THE PROBLEM:
Using the data below, work out how many lines contain the word "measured", then state that number without comment.

+++++

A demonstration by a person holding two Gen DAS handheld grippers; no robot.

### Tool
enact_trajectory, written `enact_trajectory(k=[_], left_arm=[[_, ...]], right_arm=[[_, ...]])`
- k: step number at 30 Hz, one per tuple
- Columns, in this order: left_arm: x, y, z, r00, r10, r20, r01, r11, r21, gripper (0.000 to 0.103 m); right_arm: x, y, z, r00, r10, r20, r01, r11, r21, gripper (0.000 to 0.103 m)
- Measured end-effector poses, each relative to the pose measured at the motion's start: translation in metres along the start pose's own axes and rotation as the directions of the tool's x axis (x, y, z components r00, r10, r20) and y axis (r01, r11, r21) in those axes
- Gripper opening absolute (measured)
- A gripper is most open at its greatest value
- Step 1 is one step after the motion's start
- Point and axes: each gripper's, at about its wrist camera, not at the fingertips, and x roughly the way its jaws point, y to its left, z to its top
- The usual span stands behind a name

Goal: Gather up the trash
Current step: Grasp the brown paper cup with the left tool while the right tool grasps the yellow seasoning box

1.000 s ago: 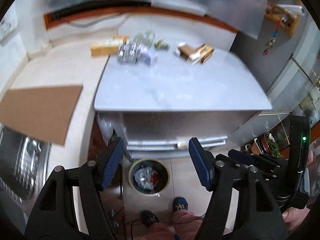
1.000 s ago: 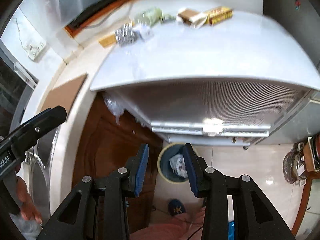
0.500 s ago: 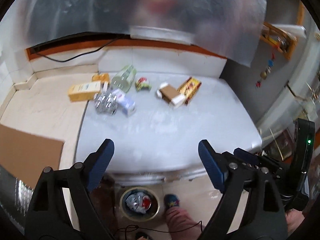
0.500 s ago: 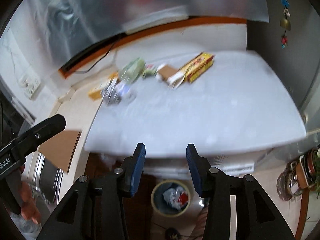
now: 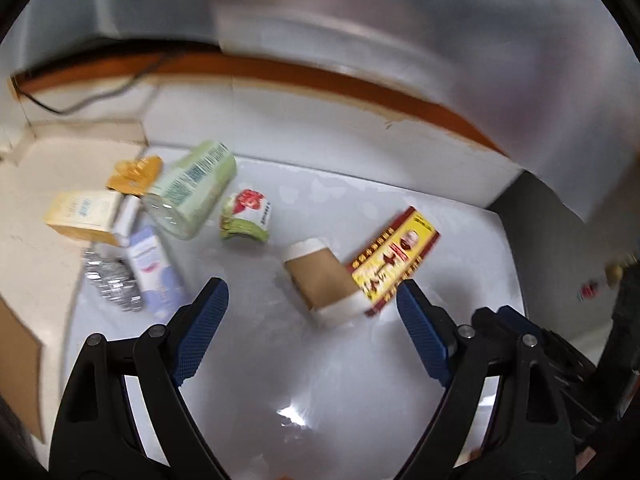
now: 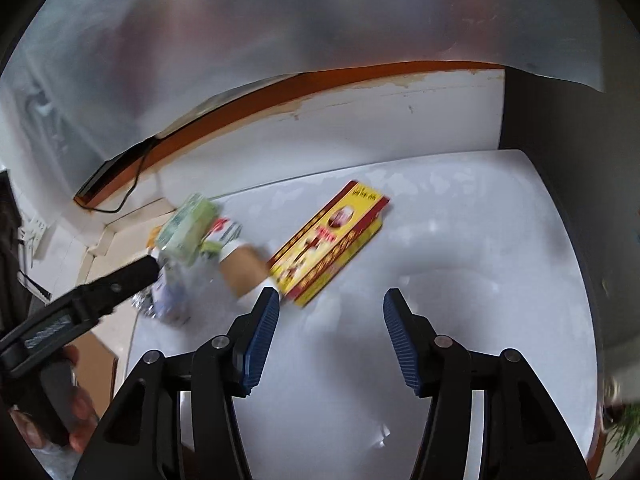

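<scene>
Trash lies on the white tabletop (image 5: 304, 360): a brown paper cup (image 5: 320, 280) on its side, a red and yellow box (image 5: 396, 260) touching it, a green bottle (image 5: 192, 192), a crumpled green and red wrapper (image 5: 244, 216), a yellow carton (image 5: 82, 214), a pale tube box (image 5: 154, 272) and crushed foil (image 5: 112, 280). My left gripper (image 5: 312, 296) hangs open just short of the cup, nothing between its pads. My right gripper (image 6: 330, 306) is empty, its jaws opening, just short of the red and yellow box (image 6: 328, 240). The cup (image 6: 244, 266) lies left of it.
A beige counter (image 5: 36, 264) adjoins the table on the left, with a cardboard sheet (image 5: 20, 364) near its front. A foil-covered wall (image 5: 360, 40) with a wooden strip rises behind. A dark cabinet (image 6: 580, 160) flanks the table's right side. A hand (image 6: 76, 420) holds the left gripper.
Both grippers swept forward from over the floor bin to above the tabletop, close to the cup and box. Both sets of jaws stand wider apart. The bin has left both views.
</scene>
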Motion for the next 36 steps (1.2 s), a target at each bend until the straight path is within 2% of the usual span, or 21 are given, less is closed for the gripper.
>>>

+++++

EXERCISE OUTPUT:
2